Icahn School of Medicine at Mount Sinai (NY, USA) and Exosome Diagnostics (NY, USA) recently announced their collaboration for research and development of real-time nucleic acid-based body-fluid diagnostics for personalized medicine. Exosome Diagnostics technology enables real-time capture of genetic disease-related biomarkers in blood, urine and CSF without the need for tissue biopsy.
The collaboration will give Mount Sinai researchers early access to upgrades of this technology, alongside technical support. Mount Sinai will retain the rights to molecular biomarkers associated with disease progression and drug response, and Exosome Diagnostics will retain commercial development rights for molecular in vitro diagnostic products.
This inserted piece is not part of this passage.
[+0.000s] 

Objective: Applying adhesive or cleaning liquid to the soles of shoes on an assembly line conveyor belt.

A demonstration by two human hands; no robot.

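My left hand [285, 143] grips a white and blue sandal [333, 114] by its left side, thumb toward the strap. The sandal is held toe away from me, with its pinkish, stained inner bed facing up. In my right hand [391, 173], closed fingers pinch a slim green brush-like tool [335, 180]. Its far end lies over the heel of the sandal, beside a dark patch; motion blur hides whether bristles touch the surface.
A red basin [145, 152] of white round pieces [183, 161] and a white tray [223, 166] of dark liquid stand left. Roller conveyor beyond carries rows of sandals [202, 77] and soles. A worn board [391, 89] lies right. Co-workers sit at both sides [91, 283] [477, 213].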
“This collaboration represents the model that research centers and private companies need to adopt in the post-recession, sequestered economy to develop diagnostic products that can improve clinical outcomes, help advance drug development programs and help lower healthcare costs,” said James McCullough, Chief Executive Officer of Exosome Diagnostics. “New York State has taken an aggressive and appropriate approach to promoting cooperation of its leading research centers, such as Mount Sinai, with private industry resources and commercial capability to drive translational medicine. Mount Sinai and Exosome together can accelerate cutting-edge diagnostic products to serve the clinical market.”
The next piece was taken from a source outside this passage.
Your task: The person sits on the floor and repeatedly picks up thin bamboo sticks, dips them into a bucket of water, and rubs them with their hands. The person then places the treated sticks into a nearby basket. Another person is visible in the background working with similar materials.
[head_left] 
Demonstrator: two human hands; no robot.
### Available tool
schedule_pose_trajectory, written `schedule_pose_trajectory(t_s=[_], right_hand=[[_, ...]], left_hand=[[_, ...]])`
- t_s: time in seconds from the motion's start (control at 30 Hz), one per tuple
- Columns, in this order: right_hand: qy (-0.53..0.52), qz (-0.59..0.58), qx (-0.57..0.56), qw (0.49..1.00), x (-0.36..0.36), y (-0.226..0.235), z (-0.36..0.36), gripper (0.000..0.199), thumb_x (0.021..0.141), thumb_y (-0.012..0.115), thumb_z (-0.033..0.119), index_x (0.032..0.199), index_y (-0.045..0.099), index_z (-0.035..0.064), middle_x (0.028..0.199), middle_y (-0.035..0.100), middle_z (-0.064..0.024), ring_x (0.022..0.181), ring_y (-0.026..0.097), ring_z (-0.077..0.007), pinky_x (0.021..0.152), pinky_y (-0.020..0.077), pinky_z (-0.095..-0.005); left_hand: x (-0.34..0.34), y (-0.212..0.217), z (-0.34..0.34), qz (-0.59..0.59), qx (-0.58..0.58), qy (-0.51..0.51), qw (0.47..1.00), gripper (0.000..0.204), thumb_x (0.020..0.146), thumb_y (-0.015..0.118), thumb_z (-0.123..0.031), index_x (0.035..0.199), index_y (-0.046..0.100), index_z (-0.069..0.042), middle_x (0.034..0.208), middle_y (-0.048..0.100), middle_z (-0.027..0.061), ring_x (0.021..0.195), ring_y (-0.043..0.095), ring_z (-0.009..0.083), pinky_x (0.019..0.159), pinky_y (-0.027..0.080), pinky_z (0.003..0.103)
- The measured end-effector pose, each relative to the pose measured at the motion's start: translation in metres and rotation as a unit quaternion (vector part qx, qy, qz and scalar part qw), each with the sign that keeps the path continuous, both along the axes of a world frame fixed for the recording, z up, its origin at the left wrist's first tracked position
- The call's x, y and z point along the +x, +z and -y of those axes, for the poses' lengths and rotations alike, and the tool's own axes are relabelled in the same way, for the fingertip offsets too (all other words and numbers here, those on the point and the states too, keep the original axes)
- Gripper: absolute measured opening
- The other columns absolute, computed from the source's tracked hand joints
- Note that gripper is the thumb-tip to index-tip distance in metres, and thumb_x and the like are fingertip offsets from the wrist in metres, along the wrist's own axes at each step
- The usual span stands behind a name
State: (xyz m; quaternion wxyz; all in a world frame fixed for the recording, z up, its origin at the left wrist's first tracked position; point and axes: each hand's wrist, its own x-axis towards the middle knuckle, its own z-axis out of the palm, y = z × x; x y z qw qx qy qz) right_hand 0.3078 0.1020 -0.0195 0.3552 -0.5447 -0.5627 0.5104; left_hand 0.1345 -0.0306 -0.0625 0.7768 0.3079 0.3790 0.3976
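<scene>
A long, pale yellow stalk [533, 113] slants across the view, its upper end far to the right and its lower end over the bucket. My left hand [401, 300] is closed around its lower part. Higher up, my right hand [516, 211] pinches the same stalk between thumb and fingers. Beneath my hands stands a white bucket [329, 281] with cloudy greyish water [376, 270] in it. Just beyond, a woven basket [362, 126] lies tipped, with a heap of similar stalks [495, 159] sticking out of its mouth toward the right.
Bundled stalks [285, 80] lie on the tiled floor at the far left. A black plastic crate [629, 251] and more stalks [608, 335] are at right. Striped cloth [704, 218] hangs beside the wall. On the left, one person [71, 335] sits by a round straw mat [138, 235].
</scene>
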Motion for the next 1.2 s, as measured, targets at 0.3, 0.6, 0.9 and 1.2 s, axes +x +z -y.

Carlos Cordon-Cardo, Chair of Department of Pathology, Icahn School of Medicine at Mount Sinai, added, “As we advance our precise medicine program in the Departments of Pathology and Genomics at Mount Sinai, biofluid-based, point-in-time analyses, made possible by the Exosome Diagnostics-Mount Sinai relationship, will undoubtedly lead to an improved, patient-centric understanding of disease, thereby guiding more informed treatment decisions and response to therapy.”